От слова «тварь» губы женщины дрогнули. Но она повернулась к мужчине и коснулась его руки:
— Перестань злиться, Билэт. Что сегодня с тобой? Еще солнце не село и дня не прошло с нашей встречи, а ты терзаешь меня так, как будто я в чем-то виновата перед тобой.
О, это было ошибкой — произносить такие слова.
Билэт отступил на шаг и позвонил в колокольчик.
В комнату вошел слуга — молодой парень деревенского вида.
— Прикажи подать что-нибудь перекусить. Вина, засахаренных фруктов… До ужина еще далеко, а у меня кишки сводит от голода.
Слуга кивнул и вышел.
Кловин подошла к окну и, коснувшись пальцами стекла, тихо произнесла:
— Я не могу понять, кто убил мою сестру. Ее смерть была выгодна только мне, — она горько усмехнулась, обнажив краешки белых зубов, — я теперь королева по праву рождения. Я единственная видящая в этом роду.
Билэт поднял голову и задумчиво посмотрел на нее.
— Пожалуй, да. После смерти сестры ты и вправду единственная.
— Смерть Бьянки здесь ни при чем. Только я вижу в нашей семье. Только я могу быть законной королевой.

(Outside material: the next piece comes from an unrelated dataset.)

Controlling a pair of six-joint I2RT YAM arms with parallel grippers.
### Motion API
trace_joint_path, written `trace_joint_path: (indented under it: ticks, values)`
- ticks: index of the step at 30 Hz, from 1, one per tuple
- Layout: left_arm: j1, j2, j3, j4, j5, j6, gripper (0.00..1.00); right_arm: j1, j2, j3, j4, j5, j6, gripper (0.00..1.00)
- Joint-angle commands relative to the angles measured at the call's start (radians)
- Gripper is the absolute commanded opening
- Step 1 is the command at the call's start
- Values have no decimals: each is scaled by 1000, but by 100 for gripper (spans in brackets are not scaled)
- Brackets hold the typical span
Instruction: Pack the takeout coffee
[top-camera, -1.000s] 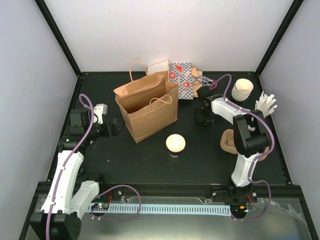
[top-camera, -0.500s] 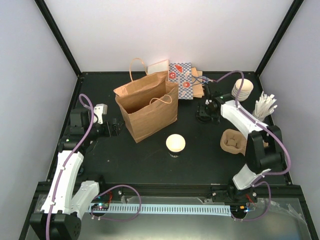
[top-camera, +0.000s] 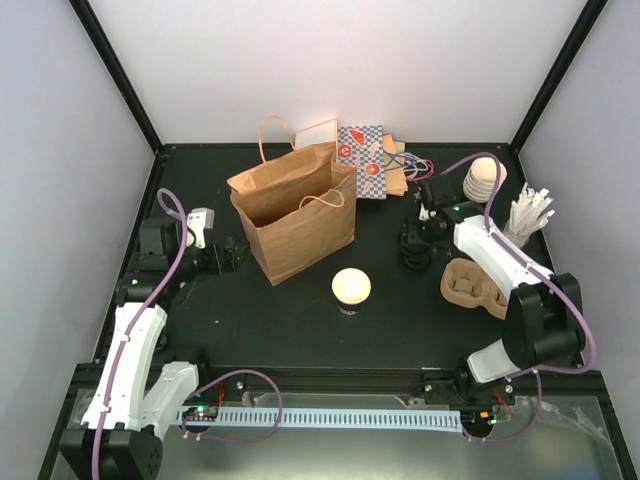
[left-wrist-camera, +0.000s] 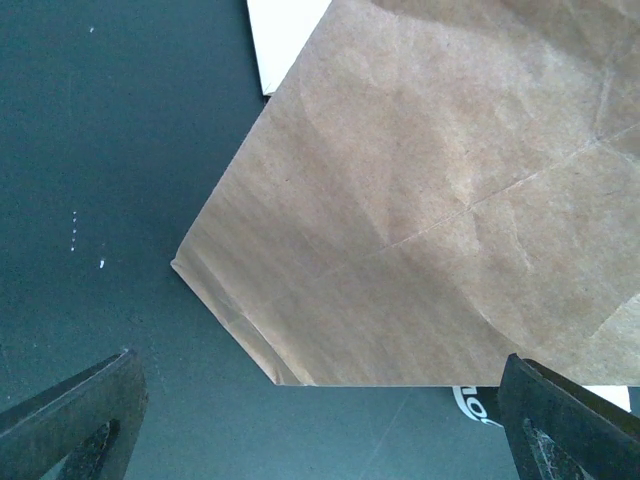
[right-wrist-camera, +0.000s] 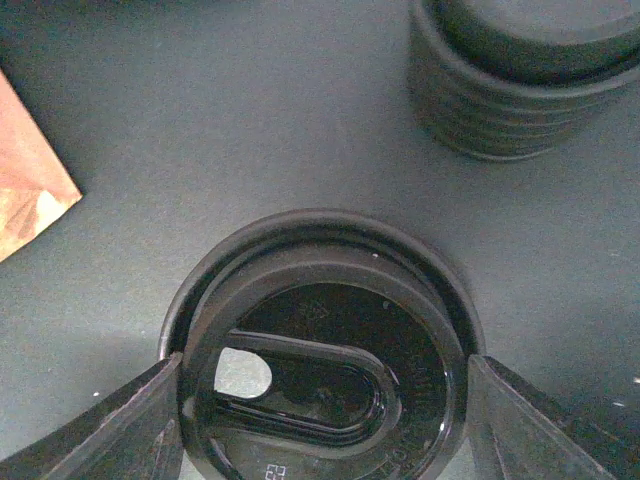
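The takeout coffee cup (top-camera: 351, 287) stands in the middle of the table, and its top shows cream from above. My right gripper (top-camera: 415, 242) is behind and to the right of it. In the right wrist view that gripper (right-wrist-camera: 320, 400) is shut on a loose black lid (right-wrist-camera: 320, 350), with a finger touching the rim on each side. A stack of black lids (right-wrist-camera: 520, 80) sits just beyond it. The brown paper bag (top-camera: 292, 210) stands open at the back left. My left gripper (top-camera: 230, 254) is wide open beside the bag's left side (left-wrist-camera: 440, 200) and holds nothing.
A brown pulp cup carrier (top-camera: 470, 283) lies to the right of the held lid. A stack of cream cups (top-camera: 484, 180) and white cutlery (top-camera: 528, 212) stand at the back right. Patterned packets (top-camera: 362, 160) lean behind the bag.
My right arm has stretched out. Its gripper went back and right, then came forward, and its jaws narrowed a little. The left arm, the bag and the cup have not moved.
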Motion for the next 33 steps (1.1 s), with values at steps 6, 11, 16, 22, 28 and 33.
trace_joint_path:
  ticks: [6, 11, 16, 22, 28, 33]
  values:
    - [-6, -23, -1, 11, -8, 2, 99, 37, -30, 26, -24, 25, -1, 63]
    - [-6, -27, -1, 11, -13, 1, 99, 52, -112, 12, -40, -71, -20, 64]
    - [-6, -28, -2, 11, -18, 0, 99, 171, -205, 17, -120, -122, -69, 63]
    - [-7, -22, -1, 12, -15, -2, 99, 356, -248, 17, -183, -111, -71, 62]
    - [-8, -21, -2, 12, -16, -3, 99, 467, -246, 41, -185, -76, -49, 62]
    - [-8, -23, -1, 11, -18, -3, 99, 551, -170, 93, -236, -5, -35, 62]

— Что ты мелешь? Твоя сестра видела, это все знают! Иначе она не могла бы править вашим народом.
— Моя сестра врала всю жизнь. Она видела не больше, чем любая крыса на куче отбросов.

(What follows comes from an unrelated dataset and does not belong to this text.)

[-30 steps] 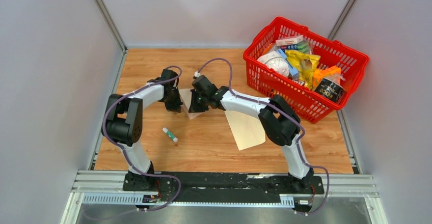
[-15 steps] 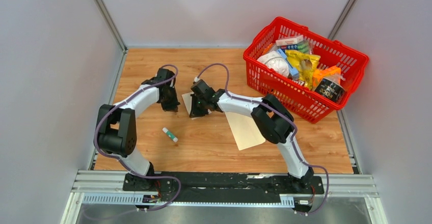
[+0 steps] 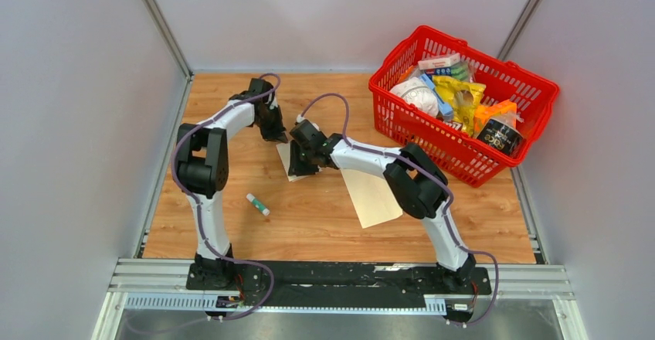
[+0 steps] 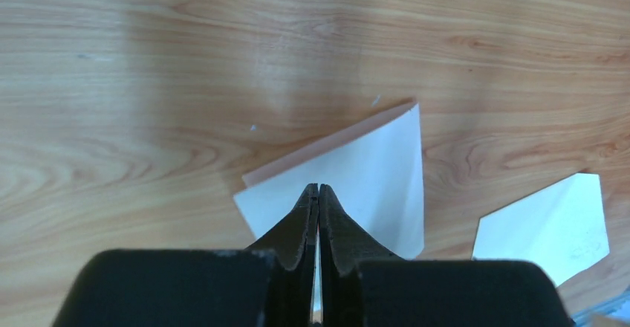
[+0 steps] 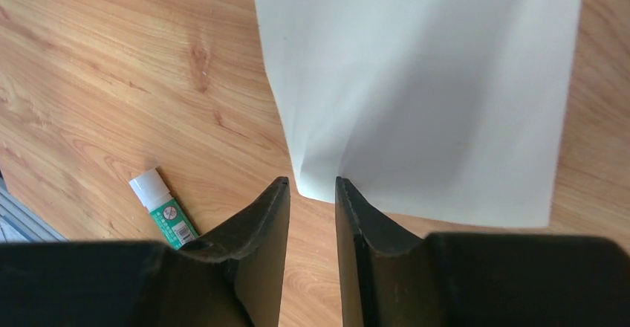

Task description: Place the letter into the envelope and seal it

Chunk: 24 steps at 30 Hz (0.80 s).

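Two grippers at letter (image 4: 371, 171) | left gripper (image 4: 318, 190): jaws together, empty, above it | right gripper (image 5: 311, 182): jaws parted, sheet corner at tips, unclamped | letter flat on table (image 3: 324, 224), apart from envelope (image 3: 372, 197) | glue stick (image 5: 165, 208) nearby

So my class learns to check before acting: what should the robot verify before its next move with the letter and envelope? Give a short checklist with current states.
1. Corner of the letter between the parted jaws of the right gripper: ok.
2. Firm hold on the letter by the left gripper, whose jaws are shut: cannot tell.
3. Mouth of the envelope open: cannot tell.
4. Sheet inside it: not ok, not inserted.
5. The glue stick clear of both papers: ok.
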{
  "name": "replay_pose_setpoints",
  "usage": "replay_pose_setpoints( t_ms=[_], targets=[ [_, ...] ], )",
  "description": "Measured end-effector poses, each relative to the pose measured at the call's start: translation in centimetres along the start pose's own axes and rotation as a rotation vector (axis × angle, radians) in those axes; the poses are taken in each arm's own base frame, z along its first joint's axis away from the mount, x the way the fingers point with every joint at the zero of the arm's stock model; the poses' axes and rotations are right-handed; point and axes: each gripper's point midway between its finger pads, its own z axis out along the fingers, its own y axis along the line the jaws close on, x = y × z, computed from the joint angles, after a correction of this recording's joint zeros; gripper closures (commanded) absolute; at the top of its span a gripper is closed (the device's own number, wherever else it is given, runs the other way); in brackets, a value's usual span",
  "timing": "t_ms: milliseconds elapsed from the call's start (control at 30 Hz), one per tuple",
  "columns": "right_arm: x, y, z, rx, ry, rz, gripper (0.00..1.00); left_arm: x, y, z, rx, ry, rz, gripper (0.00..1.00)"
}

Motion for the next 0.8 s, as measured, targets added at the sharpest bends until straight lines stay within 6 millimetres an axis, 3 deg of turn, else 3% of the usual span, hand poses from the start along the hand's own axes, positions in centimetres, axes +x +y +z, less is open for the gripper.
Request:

— Ты лжешь! — Билэт вскочил со стула и подошел к ней.
Кловин чертила на стекле букву «б».
— А что ты так всполошился? Тебе-то что? — женщина развернулась, и они едва не стукнулись лбами.
Билэт раздраженно топнул ногой.
— Скажи, что ты лжешь мне назло. Ты просто злорадствуешь.

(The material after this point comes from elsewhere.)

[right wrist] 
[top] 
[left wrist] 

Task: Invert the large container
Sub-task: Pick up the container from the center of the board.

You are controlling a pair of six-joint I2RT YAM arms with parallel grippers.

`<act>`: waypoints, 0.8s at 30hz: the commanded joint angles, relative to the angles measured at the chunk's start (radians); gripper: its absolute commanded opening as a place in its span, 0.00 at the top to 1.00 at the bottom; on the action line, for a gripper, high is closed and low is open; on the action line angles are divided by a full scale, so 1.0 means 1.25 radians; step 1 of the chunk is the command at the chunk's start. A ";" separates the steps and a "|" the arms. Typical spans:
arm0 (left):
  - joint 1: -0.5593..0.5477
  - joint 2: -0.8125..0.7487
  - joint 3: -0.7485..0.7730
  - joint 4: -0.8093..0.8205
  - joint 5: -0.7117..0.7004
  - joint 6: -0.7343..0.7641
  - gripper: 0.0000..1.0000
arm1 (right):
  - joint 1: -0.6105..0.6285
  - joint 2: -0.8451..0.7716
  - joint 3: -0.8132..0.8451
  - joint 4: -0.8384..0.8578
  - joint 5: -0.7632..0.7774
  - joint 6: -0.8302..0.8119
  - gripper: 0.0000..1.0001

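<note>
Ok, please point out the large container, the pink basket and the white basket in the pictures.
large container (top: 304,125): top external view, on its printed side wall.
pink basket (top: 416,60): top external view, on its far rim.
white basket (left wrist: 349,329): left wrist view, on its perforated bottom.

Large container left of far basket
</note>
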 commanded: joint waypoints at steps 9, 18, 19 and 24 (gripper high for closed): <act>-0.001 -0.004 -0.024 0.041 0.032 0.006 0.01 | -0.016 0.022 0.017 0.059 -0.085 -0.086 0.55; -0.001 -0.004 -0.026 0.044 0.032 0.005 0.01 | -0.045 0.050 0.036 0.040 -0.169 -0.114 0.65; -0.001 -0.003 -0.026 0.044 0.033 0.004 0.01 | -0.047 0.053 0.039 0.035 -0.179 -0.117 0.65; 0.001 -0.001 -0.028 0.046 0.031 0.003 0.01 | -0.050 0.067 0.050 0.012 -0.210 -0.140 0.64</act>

— Нет… Не сейчас. Оставим ее в покое. Когда я смотрю на тебя, я каждый раз чувствую, что в мире нет ничего прекраснее тебя. Ты красив, даже когда злишься, — она протянула руку и погладила его по груди. Он отскочил от нее, как от раскаленного железа.
— Кловин, это важно! Поклянись своим даром, что ты не врешь!
— Клянусь, мой любимый, я говорю только правду. С самого детства, с того самого дня, когда во мне открылся дар, Бьянка сходила с ума от зависти. Она была удивительно красива, она мечтала быть первой, она хотела быть королевой. Но красота не имеет цены в нашем народе. Ее просто никто не видит. Красоту сестры могли оценить только люди и я. Но люди — наши враги, а я стала ее главной соперницей. Я никогда не думала об этом. Я не знала, что можно так завидовать. Бьянка придумала игру — она показывала на все, что нас окружает, а я должна была описать ей, какого цвета небо, деревья, солнце, опавшее листья. Она запоминала и повторяла. Я считала, что так ей легче перенести свою слепоту, что, может быть, когда-нибудь это знание поможет ей увидеть на самом деле. Но Бьянка решила по-другому. И когда ночью меня схватили, надели на голову мешок и увезли в Гильдию, меньше всего я обвиняла в этом свою сестру. Много всего случилось, прежде чем я узнала правду. Бьянку уже короновали как видящую. Детская игра завела ее слишком далеко. Некоторые из нас догадывались, что она лжет. Но молчали, ибо Семья не в том положении, чтобы пережить еще одну междоусобицу. Лучше фальшивая королева, которой можно управлять, чем настоящая, но пришедшая из чужого клана.
Билэт отвернулся к жаровне с углями, и багровые отблески угасающего пламени заплясали на его лице.
— Значит, она лгала… — прошептал он. — Дрянь! — такая ненависть прозвучала в этом слове, что Кловин отшатнулась. — Дрянь и потаскуха! — он с силой дернул себя за волосы, со злостью пнув кувшин с вином. Тот опрокинулся, расколовшись надвое, и темно-красное молодое вино залило шкуры.
— Что ты бесишься? Какое тебе дело до ее вранья — она умерла, — Кловин попыталась обнять его за плечи, но тот выскользнул и схватился за флейту.
Кловин невольно попятилась.
— Тебе вернули инструмент?
— Да, а что? Если тебе противно — уйди.
— Ты знаешь, Билэт, мне тягостно слушать ее. Один раз я слушала эту песню и горько поплатилась за это… Словно ножом скребут по точильному камню, и что-то сжимается, сжимается у меня внутри. Мне становится страшно, с каждым звуком и воля, и разум покидают меня, а я превращаюсь в…
— Но ты и вправду превращаешься, — в глазах Билэта сверкнула злая усмешка. — Все так и должно быть.
Кловин откинула со лба спутанные волосы и отвернулась. Ее губы задрожали.
Билэт взял ее пальцами за подбородок.